29 A. 270, 161 Pa. 320, 1894 Pa. LEXIS 691
CourtSupreme Court of Pennsylvania
DecidedMarch 5, 1894
StatusPublished
Cited by24 cases

This text of 29 A. 270 (Commonwealth ex rel. Arrott Steam Power Mills Co. v. Arnold) is published on Counsel Stack Legal Research, covering Supreme Court of Pennsylvania primary law. Counsel Stack provides free access to over 12 million legal documents including statutes, case law, regulations, and constitutions.

Bluebook
Commonwealth ex rel. Arrott Steam Power Mills Co. v. Arnold, 29 A. 270, 161 Pa. 320, 1894 Pa. LEXIS 691 (Pa. 1894).

Opinion

Opinion by

Mr. Justice Mitchell,

The statute of Westminster has not been repealed, nor has it become obsolete. Bills of exception, even in the old form as established by it, may fill the same place in regard to trials that they always have, and to those who prefer accuracy to rapidity, even at the expense of some time and labor, they are still deserving of use and will receive recognition by this court. Changes of practice however have become necessary to accommodate the requirements of the statute to modern ways. In this there is nothing unprecedented. The statute contemplated the making up of the complete bill when the exception was taken, at the trial; but nearly two hundred years ago this practice had been modified, and it was held in Wright v. Sharp, Salkeld, 288, that the bill need not be drawn up in form until a reasonable time after the trial. See also Buller’s Nisi Prius, 316. And such has always been understood as the practice in this state. Morris v. Buckley, 8 S. & R. 211; Stewart v. Huntingdon Bank, 11 S. & R. 267.

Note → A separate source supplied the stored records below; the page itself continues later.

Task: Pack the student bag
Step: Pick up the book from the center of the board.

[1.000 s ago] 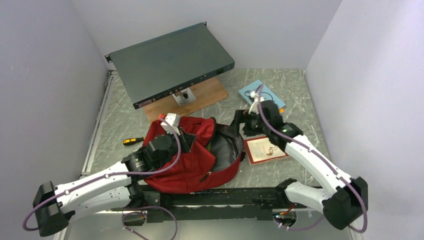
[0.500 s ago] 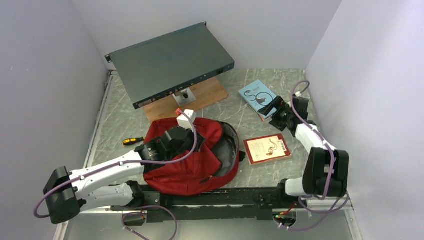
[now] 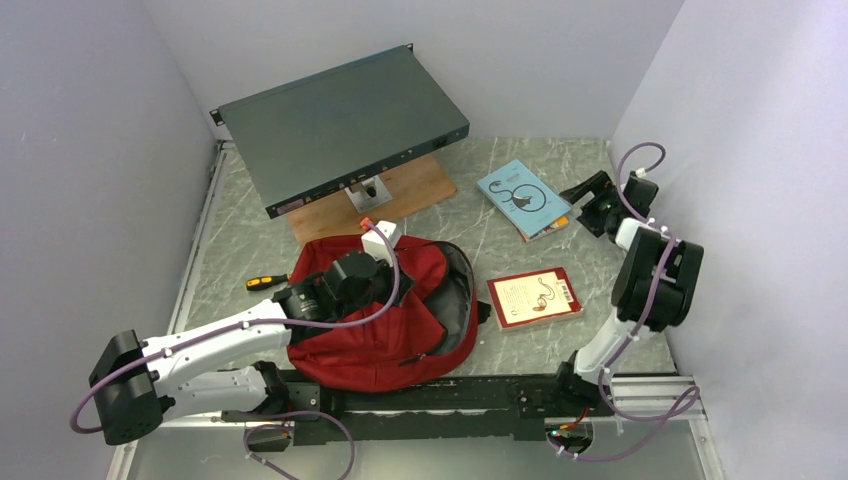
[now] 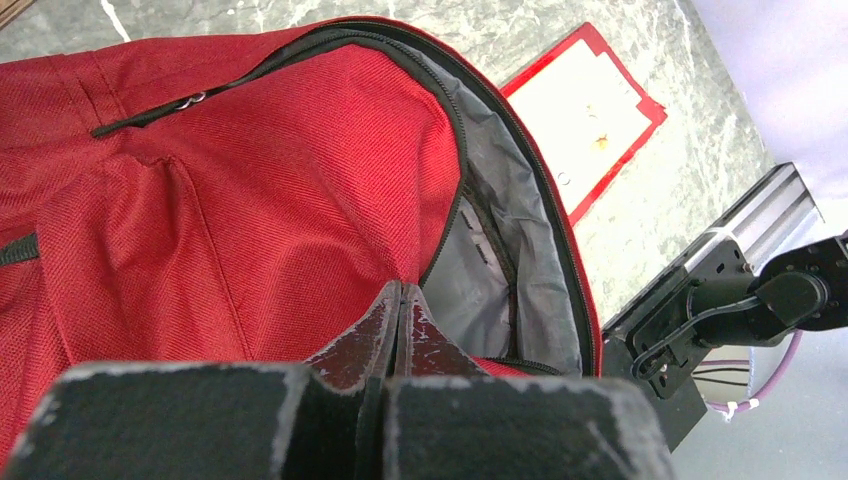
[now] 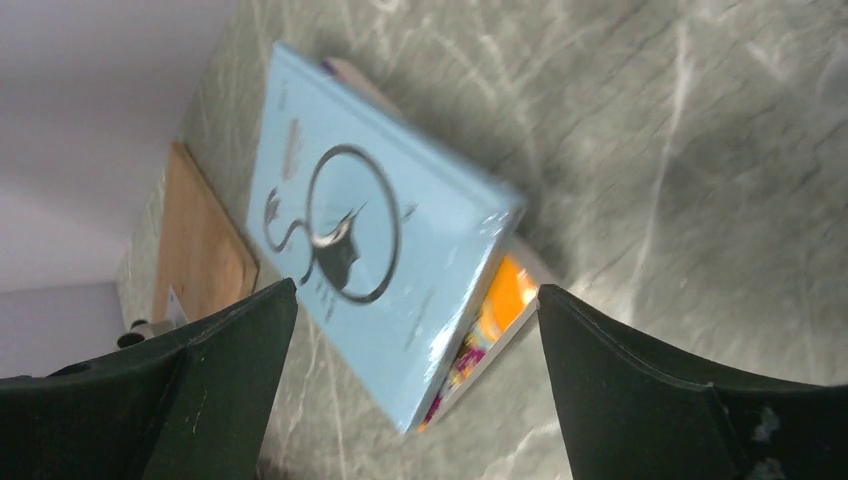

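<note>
Bag (image 3: 420, 330): red, unzipped, near centre.
Left gripper (image 4: 400, 300): jaws pressed together, over bag.
Right gripper (image 5: 417, 292): wide, far right, facing blue book (image 3: 522, 196).

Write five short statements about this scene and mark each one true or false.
1. The right gripper stands open, facing the light blue book. True.
2. The red book is inside the student bag. False: it lies on the table beside the bag.
3. The left gripper is shut. True.
4. The student bag is zipped closed. False: its main opening gapes, showing grey lining.
5. The screwdriver lies on the bag's right. False: it lies on its left.
</note>
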`<state>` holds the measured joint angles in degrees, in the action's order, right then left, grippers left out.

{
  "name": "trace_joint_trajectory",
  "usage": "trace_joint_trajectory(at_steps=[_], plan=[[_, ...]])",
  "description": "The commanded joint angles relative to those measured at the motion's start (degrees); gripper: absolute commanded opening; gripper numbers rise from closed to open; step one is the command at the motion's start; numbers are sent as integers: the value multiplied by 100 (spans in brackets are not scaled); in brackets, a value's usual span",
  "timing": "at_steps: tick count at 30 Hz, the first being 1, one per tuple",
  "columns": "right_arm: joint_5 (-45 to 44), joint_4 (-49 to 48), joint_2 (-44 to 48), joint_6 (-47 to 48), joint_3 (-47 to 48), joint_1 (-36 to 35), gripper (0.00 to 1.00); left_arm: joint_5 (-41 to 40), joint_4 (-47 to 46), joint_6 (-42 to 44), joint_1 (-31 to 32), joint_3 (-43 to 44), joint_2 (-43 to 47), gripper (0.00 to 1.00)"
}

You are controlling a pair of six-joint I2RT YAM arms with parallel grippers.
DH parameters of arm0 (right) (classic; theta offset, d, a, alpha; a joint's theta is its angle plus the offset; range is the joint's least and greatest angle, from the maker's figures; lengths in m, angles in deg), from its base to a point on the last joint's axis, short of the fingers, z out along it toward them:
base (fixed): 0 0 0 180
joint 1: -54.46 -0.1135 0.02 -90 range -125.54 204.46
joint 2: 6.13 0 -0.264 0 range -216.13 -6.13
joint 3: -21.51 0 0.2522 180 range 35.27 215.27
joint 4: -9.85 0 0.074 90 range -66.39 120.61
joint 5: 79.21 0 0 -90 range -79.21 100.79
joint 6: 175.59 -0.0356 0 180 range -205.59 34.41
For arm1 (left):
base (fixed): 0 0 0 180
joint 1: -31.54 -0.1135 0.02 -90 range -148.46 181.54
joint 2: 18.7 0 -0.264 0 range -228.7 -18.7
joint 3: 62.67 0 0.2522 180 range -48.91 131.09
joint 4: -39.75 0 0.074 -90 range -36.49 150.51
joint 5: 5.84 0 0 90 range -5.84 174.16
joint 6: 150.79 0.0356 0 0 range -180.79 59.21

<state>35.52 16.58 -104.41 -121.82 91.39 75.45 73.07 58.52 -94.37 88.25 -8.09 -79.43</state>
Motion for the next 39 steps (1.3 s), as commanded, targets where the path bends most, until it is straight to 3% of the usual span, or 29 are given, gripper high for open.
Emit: trace_joint_trajectory(at_steps=[1,5,14,30,39], plan=[[940,-758,-890,-199,398,365,91,274,-170,211,-2,236,46,0],[1842,-1630,-1748,-634,584,617,79,283,-230,208,-6,191,104,0],[2475,-3409,-2772,-2095,618,689,66,297,-116,148,-16,264,157,0],[2791,-4131,-3421,-2748,905,539,46,412,-77,27,-15,452,-65,0],[2756,-4379,-3461,-2827,746,413,48,425,-157,-14,-19,480,-168,0]])
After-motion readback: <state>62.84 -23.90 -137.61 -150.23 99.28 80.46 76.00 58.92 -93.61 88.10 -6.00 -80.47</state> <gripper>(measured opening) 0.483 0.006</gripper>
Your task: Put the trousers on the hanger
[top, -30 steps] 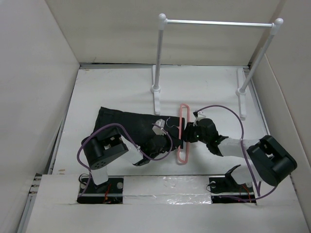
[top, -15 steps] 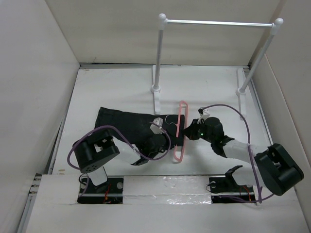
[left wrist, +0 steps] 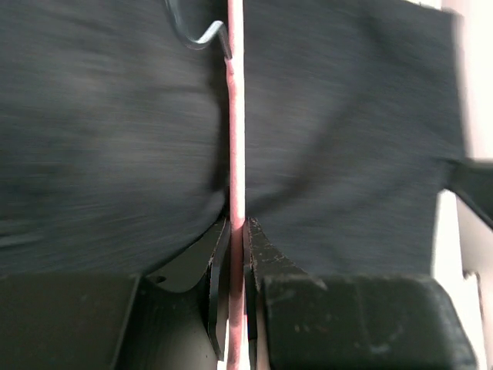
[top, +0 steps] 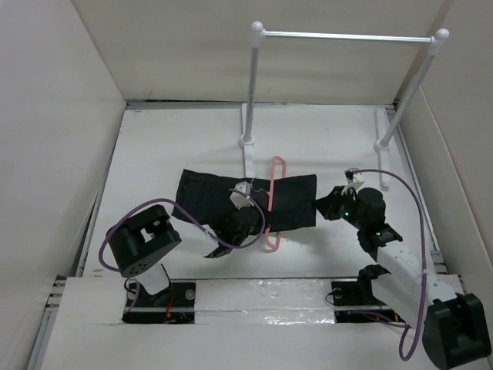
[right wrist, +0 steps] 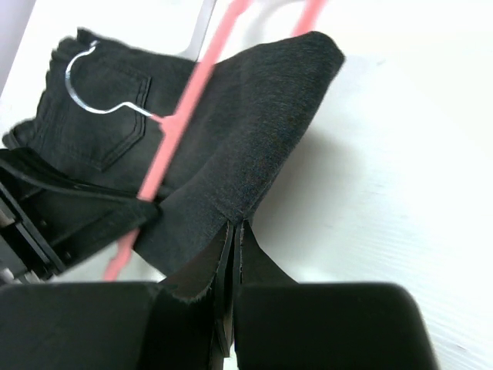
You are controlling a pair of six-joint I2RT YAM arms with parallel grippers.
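Note:
The black trousers (top: 289,202) lie across the middle of the table, threaded through the pink hanger (top: 273,202), with fabric on both sides of it. My left gripper (top: 245,223) is shut on the hanger's pink bar (left wrist: 236,177); the trousers (left wrist: 347,139) fill the left wrist view behind it. My right gripper (top: 323,206) is shut on the right end of the trousers (right wrist: 254,146) and holds the hem taut. The hanger (right wrist: 177,127) and its thin metal hook (right wrist: 104,100) show in the right wrist view over the waistband end.
A white-and-silver rail (top: 347,36) on two posts stands at the back, its left post base (top: 246,158) just behind the hanger's top. White walls enclose the table on the left, back and right. Purple cables loop off both arms.
My right gripper has pulled the trouser leg to the right through the hanger. The hanger and my left gripper have shifted left and back, and the trousers now lie shorter on the left.

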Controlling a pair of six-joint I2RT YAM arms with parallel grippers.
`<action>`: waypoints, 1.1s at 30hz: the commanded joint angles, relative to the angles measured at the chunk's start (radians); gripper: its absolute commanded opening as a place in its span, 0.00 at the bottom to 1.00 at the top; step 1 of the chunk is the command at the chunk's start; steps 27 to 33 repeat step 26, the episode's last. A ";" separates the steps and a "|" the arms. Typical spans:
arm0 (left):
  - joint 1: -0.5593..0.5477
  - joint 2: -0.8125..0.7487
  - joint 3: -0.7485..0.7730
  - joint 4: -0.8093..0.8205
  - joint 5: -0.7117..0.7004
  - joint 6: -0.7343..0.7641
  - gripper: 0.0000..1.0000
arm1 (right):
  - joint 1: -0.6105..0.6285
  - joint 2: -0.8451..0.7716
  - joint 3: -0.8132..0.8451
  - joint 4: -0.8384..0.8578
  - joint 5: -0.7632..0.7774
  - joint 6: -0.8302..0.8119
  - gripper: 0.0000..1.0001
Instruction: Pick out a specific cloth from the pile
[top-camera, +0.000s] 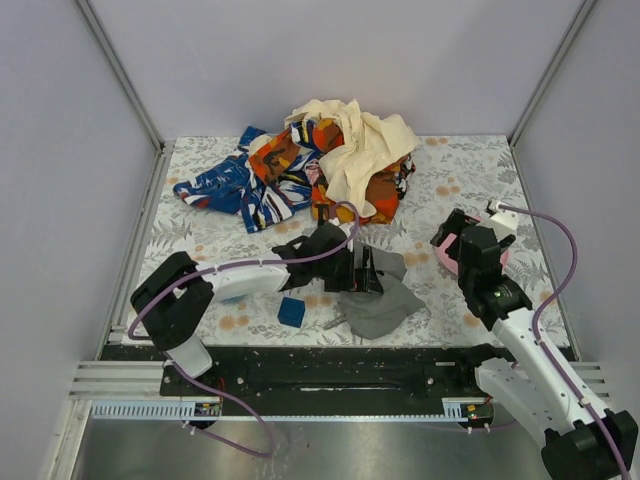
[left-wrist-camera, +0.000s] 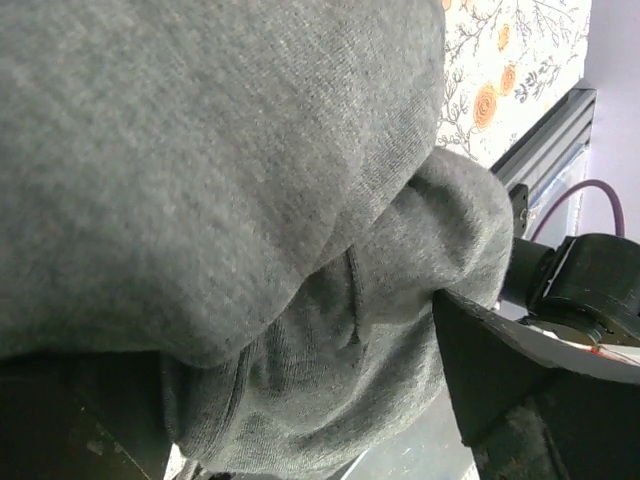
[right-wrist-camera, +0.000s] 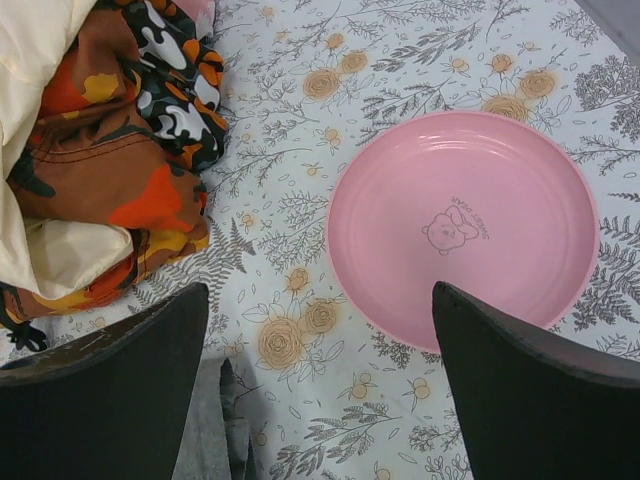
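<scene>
Reaching down onto the plain dark grey soft cloth, my left end effector stands open, fabric bunched loosely between its jaws. That cloth lies on the near side of the heap of mixed cloths, apart from it. My right end effector, also open, is farther off.

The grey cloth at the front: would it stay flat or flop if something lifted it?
Probably floppy: the grey cloth lies crumpled in soft folds. It looks thin and finely knitted, so it is likely light for its size. If pushed, it would probably bunch up rather than slide as one piece.
</scene>
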 joint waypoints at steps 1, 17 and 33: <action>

The more recent changes in practice consequent upon the introduction of stenographers under the statutes making them officers of court, have been fully set forth in Rosenthal v. Ehrlicher, 154 Pa. 396, and Connell v. O’Neil, Id. 582. In the latter case the distinction established by the recent statutes between exceptions to evidence etc. and exceptions to the charge, and the true limits of the decision in Janney v. Howard, 150 Pa. 339, were definitely pointed out. The generality of the language used in Janney v. Howard had led to much misapprehension in the professional mind as to the requirement of bills of exception in regard to evidence and other matters at the trial, and even as to the charge. These erroneous views were corrected in Rosenthal v. Ehrlicher and Connell v. O’Neil, in which it was held that the record must show affirmatively that the charge was filed by direction of the judge, and without such [327]*327affirmative showing no act of the stenographer in filing his notes etc. could supply the place of a bill of exceptions. In the last two cases however it was said, in deference to Chase v. Vandegrift, 88 Pa. 217, that if the judge’s direction to file the notes distinctly appeared, he need not personally sign the bill of exceptions or the notes of his charge.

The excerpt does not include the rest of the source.